Mormon Row is one of the most photographed locations in the park. The photo of the barn with the Tetons in the background is easily one of the most recognizable portraits of the American West.
It symbolizes the American dream of the westward movement and was one of the last places to be homesteaded due to its remoteness and ruggedness. This was not an area for the faint of heart and life was hard here. The winters are cold and water was not easy to find.
I personally feel that between Yellowstone and the Grand Tetons, you will not find better wildlife viewing opportunities anywhere in the lower 48! Everyone asks me where to go to see wildlife in the Tetons and I tell them they just need to show up!
Wildlife commonly seen include black bear, grizzly bear, moose, elk, bison, pronghorn antelope, deer, coyotes, badgers, otters, and fox. There are many more species, especially birds that make Grand Teton National Park home.
Don’t be surprised to see wildlife management vehicles near heavy wildlife areas. These park volunteers and employees are there to keep not only you safe but also the wildlife. They will ask you to move your car or to get off a trail if they feel like it is needed.
The area I get asked about the most for wildlife viewing is the Moose-Wilson Road as it is well known for moose. Yes, I have seen moose along this road, I have also seen moose along the Gros Ventre River and campground.
I think that I personally have a love-hate relationship with the Moose Wilson Road. I say this because I love the wildlife here but hate that there is very little parking and the road shoulders have been either signed as no parking or there are rocks and logs preventing people from parking.
String Lake is one of the most popular locations in all of Grand Teton National Park! The parking lot fills up early and you best get up early if you want to spend time here. There is plenty to keep you busy all day from going swimming, picnicking, canoeing/kayaking, and hiking.
Park Ranger John Pro Tip:
Get to the lake super early for a great experience canoeing/kayaking. The wind is generally calm in the mornings as well as fewer people giving the lake a mirror-like reflection on the water.
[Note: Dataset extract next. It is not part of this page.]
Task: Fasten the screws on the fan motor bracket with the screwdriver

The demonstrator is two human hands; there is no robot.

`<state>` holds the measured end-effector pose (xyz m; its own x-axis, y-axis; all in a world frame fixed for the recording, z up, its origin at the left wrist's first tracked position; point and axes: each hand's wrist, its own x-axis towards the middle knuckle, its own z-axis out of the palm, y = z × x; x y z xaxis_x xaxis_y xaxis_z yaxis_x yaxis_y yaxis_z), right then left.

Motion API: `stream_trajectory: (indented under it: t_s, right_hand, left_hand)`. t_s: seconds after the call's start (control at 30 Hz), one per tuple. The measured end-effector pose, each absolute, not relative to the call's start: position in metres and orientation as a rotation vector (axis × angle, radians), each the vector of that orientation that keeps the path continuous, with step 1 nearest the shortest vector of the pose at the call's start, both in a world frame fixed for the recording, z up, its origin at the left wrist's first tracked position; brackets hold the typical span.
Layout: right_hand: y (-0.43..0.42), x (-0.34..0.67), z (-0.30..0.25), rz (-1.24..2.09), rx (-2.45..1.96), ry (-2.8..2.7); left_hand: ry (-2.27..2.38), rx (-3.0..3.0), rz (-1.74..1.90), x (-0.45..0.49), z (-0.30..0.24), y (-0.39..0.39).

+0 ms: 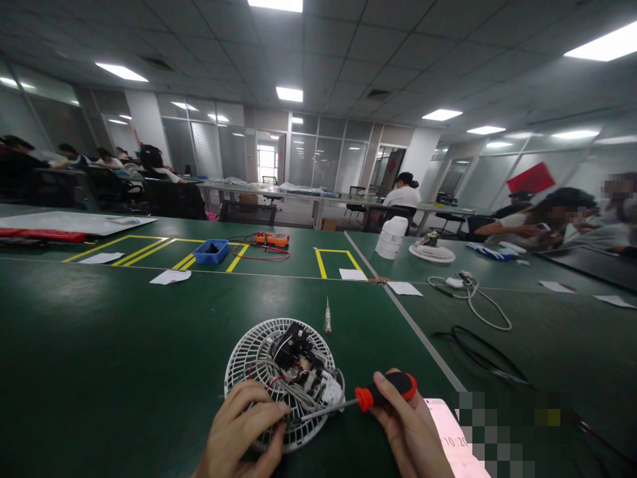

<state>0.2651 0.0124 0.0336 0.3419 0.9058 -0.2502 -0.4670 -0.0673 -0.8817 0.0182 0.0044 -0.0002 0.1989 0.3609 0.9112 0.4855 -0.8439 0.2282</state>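
Observation:
My right hand (pixel 405 418) grips a screwdriver (pixel 391 390) by its red and black handle, the shaft pointing left over the fan grille. Close to the screwdriver's tip, my left hand (pixel 249 428) is closed in a pinch at the grille's near edge; what its fingers hold is too small and hidden to name. The round white fan grille (pixel 243 348) lies flat on the green table. On it rest a black motor assembly (pixel 293 345), coiled grey and red wires, and a white plastic part (pixel 331 388). A slim clear-handled test screwdriver (pixel 328 318) lies just beyond the grille.
A lit phone (pixel 450 431) lies beside my right wrist. Further off are a blue bin (pixel 211 252), an orange multimeter (pixel 271 239), a white cylinder (pixel 391 238), another fan grille (pixel 432 252), a grey cable (pixel 490 312) and a black cable (pixel 488 362). People sit at surrounding tables.

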Motion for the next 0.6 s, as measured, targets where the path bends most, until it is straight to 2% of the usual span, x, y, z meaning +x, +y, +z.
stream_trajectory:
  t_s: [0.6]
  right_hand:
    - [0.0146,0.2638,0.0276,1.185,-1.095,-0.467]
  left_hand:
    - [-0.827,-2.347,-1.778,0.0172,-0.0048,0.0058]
This also provides excellent photo opportunities. It is also more likely to see wildlife early in the morning.
42 Mile Scenic Loop Drive Grand Teton National Park
The 42 Mile Scenic Loop Drive in Grand Teton includes the Teton Park Road as well as Highway 26. It also covers many of the park's scenic overlooks and attractions like String Lake, the Cunningham Cabin, Mount Moran, Mormon Row, Taggart Lake, String Lake, Jenny Lake, Menor's Ferry Historic District including the Chapel of the Transfiguration.
There are two additional scenic drives that connect to the 42-mile scenic drive; Jenny Lake Scenic Drive and the Signal Mountain Summit Road Drive.
About the only place, it doesn't take you to is the Colter Bay Village which is north on the way to Yellowstone National Park. I have also seen lots of wildlife by simply driving along this loop road enjoying the scenery.
Grand Teton National Park is incredibly bike-friendly with bike racks and many of the popular trailheads and destinations.
Those going to the park with bikes have the chance to use the Multi-Use Pathway, opened to the public in 2009. This paved route runs alongside the Teton Park Road to South Jenny Lake and provides some great views of the surrounding landscape.
The National Park Service put out a great brochure on biking at GTNP. It includes the gravel surface River Road and Two Ocean Lake Dirt Road.
This provides plenty of opportunities for bikers to enjoy the park scenery. There are also plenty of opportunities for hikers, with a number of walking routes winding their way around the park.
Visit one of four of the Grand Teton National Park Visitor Centers
There are a number of visitor centers around the park providing details and information about activities, alerts, the landscape, and wildlife.
Colter Bay Visitor Center
Hours: 9:00 am-5:00 pm
Closed all major holidays except Independence Day and Labor Day.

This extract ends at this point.